#### [TASK PROMPT]
From the first line to the last, copy the data exactly.

#### [SOURCE MATERIAL]
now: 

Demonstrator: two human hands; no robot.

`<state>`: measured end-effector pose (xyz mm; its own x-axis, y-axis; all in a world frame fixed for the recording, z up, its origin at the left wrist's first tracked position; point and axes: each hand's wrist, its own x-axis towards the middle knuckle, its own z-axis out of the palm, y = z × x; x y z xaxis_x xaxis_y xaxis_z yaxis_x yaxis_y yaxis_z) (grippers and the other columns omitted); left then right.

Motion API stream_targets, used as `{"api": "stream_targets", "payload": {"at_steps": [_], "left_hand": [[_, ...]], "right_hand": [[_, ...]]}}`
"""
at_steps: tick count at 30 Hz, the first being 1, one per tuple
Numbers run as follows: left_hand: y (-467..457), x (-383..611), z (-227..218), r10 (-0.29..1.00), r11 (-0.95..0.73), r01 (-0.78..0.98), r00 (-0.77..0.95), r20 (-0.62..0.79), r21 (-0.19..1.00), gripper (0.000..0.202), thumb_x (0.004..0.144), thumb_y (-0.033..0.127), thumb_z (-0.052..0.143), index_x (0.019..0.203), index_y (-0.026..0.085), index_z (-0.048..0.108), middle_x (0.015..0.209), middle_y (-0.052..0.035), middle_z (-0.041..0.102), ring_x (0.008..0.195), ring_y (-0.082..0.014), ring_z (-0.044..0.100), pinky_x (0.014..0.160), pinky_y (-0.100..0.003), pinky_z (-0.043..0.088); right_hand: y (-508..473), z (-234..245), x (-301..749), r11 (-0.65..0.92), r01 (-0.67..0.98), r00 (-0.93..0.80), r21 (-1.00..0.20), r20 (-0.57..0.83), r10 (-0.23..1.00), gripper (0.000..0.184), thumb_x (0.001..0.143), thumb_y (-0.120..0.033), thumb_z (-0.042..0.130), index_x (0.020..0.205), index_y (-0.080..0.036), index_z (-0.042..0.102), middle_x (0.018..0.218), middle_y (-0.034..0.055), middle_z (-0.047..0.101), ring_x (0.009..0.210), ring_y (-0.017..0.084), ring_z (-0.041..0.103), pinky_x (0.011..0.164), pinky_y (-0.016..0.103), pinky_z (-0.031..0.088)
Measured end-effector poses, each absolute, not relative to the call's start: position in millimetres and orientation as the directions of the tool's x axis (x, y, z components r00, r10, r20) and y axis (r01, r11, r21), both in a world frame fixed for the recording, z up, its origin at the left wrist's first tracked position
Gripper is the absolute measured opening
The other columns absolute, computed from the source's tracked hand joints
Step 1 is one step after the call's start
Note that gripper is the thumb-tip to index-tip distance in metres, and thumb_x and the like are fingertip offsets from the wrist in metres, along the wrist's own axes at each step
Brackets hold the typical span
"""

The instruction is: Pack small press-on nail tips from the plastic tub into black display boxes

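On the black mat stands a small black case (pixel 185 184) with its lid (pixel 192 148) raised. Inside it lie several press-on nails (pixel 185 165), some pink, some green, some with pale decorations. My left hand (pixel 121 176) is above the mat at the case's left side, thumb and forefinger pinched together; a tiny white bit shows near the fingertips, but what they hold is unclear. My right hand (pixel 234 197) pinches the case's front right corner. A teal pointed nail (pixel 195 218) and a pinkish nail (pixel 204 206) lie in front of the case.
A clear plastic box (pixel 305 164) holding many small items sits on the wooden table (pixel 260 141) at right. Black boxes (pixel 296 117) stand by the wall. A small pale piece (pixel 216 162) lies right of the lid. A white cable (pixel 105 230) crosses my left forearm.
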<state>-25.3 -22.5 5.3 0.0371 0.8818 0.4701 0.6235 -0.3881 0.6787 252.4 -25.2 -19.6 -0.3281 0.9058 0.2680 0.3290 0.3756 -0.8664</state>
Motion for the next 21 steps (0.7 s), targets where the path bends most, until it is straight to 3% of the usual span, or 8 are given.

#### [PROBLEM SOLUTION]
now: 

Demonstrator: two human hands; no robot.

`<state>`: measured end-effector pose (xyz mm; its own x-axis, y-axis; all in a world frame fixed for the recording, z up, its origin at the left wrist's first tracked position; point and axes: each hand's wrist, its own x-axis towards the middle knuckle, its own z-axis out of the palm, y = z × x; x y z xaxis_x xaxis_y xaxis_z yaxis_x yaxis_y yaxis_z) (grippers and the other columns omitted); left then right.

Motion API stream_targets, used as `{"api": "stream_targets", "payload": {"at_steps": [_], "left_hand": [[_, ...]], "right_hand": [[_, ...]]}}`
"""
at_steps: tick count at 30 Hz, the first being 1, one per tuple
Numbers run as follows: left_hand: y (-467..457), x (-383..611), z (-227..218), r10 (-0.29..1.00), r11 (-0.95..0.73), r01 (-0.78..0.98), r00 (-0.77..0.95), r20 (-0.62..0.79), r21 (-0.19..1.00), gripper (0.000..0.202), thumb_x (0.004..0.144), thumb_y (-0.033..0.127), thumb_z (-0.052..0.143), index_x (0.019..0.203), index_y (-0.026..0.085), index_z (-0.048..0.108), middle_x (0.015..0.209), middle_y (-0.052..0.035), middle_z (-0.041..0.102), ring_x (0.008..0.195), ring_y (-0.082..0.014), ring_z (-0.044..0.100), pinky_x (0.014..0.160), pinky_y (-0.100..0.003), pinky_z (-0.043..0.088); right_hand: y (-508..473), z (-234..245), x (-301..749), r11 (-0.65..0.92), r01 (-0.67..0.98), r00 (-0.93..0.80), r21 (-1.00..0.20), r20 (-0.57..0.83), r10 (-0.23..1.00), gripper (0.000..0.184), thumb_x (0.001..0.143), thumb_y (-0.120..0.033), thumb_z (-0.042..0.130), index_x (0.020..0.205), index_y (-0.080..0.036), index_z (-0.042..0.102), middle_x (0.018..0.218), middle_y (-0.034..0.055), middle_z (-0.047..0.101), ring_x (0.009..0.210), ring_y (-0.017..0.084), ring_z (-0.041..0.103), pinky_x (0.011..0.164), pinky_y (-0.016..0.103), pinky_z (-0.031..0.088)
Measured end-effector poses, each absolute, not relative to the call's start: position in millimetres and orientation as the directions of the tool's x axis (x, y, z components r00, r10, r20) and y axis (r01, r11, r21), both in a world frame fixed for the recording, z up, its origin at the left wrist's first tracked position
Gripper is the absolute measured opening
The other columns absolute, computed from the source's tracked hand joints
Step 1 is one step after the call's start
Note that gripper is the thumb-tip to index-tip distance in metres, and thumb_x and the like are fingertip offsets from the wrist in metres, along the wrist's own axes at each step
Brackets hold the typical span
"""

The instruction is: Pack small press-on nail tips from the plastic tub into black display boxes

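On the black mat stands a small black case (pixel 185 184) with its lid (pixel 192 148) raised. Inside it lie several press-on nails (pixel 185 165), some pink, some green, some with pale decorations. My left hand (pixel 121 176) is above the mat at the case's left side, thumb and forefinger pinched together; a tiny white bit shows near the fingertips, but what they hold is unclear. My right hand (pixel 234 197) pinches the case's front right corner. A teal pointed nail (pixel 195 218) and a pinkish nail (pixel 204 206) lie in front of the case.
A clear plastic box (pixel 305 164) holding many small items sits on the wooden table (pixel 260 141) at right. Black boxes (pixel 296 117) stand by the wall. A small pale piece (pixel 216 162) lies right of the lid. A white cable (pixel 105 230) crosses my left forearm.
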<state>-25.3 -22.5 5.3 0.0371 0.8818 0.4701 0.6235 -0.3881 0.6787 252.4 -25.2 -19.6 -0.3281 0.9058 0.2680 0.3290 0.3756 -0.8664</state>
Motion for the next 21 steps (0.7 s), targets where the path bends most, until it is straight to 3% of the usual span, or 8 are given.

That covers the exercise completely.